String output = ZonedDateTime.ofInstant ( Instant.ofEpochSecond ( 1_468_015_200L ) , ZoneId.of ( "Europe/Paris" ) ).toString();

Details

A few issues:

  • You are not using proper time zone names.
    • Proper names are in continent/region format.
    • The 3-4 letter abbreviations so commonly seen in the media such as CEST are not true time zones. Avoid them.
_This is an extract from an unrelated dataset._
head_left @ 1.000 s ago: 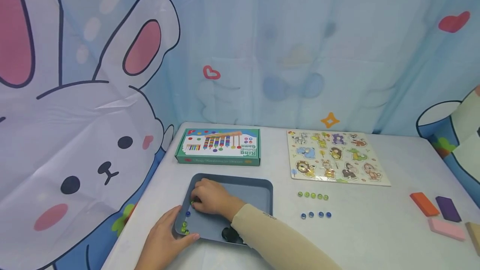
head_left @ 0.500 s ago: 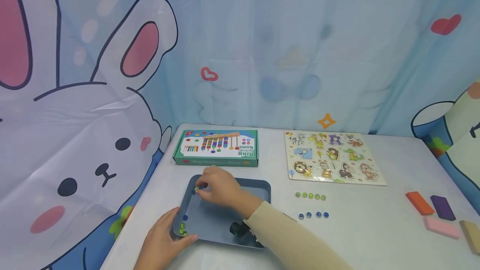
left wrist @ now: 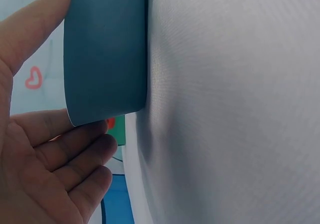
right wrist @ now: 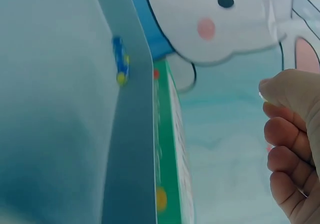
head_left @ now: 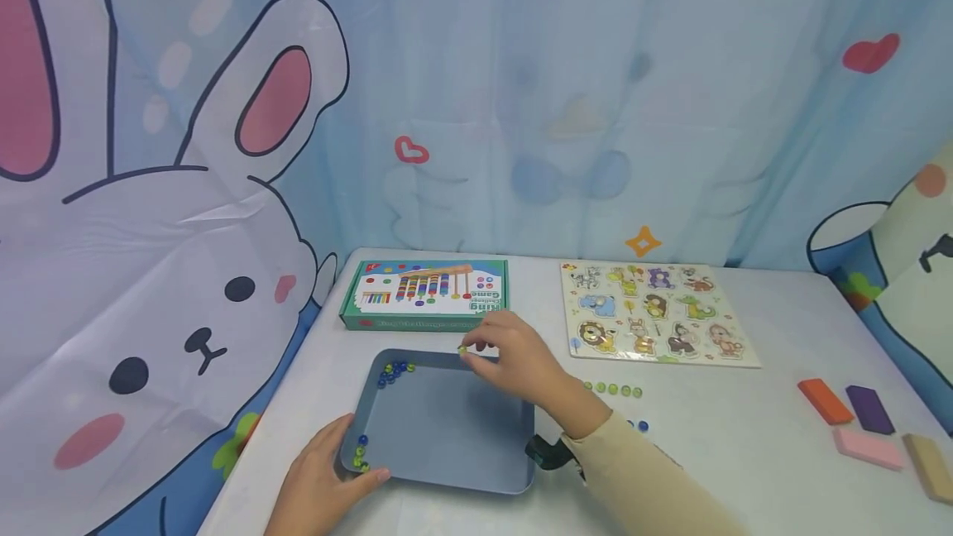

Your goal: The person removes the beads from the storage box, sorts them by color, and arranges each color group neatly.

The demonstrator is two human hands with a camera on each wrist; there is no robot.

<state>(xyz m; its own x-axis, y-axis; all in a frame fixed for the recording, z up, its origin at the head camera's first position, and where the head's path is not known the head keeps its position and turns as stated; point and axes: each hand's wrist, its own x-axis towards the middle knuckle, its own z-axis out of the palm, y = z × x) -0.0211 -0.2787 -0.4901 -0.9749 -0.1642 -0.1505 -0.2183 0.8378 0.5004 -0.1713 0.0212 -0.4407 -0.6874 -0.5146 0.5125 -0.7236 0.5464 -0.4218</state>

They are neither standardized nor unique(!).
  • You are using old outmoded date-time classes that are poorly designed and confusing. They have been supplanted by the java.time framework.

If by CEST you meant 2 hours ahead of UTC in the summer, then let's take Europe/Paris as an example time zone. Your Question lacks example data, so I'll make up this example.

Apparently your input is a count of whole seconds from the epoch of first moment of 1970 in UTC. That value can be used directly, no need to multiply.

The ZoneId class represents the time zone. An Instant is a point on the timeline in UTC with a resolution up to nanoseconds. A ZonedDateTime is the Instant adjusted into the ZoneId.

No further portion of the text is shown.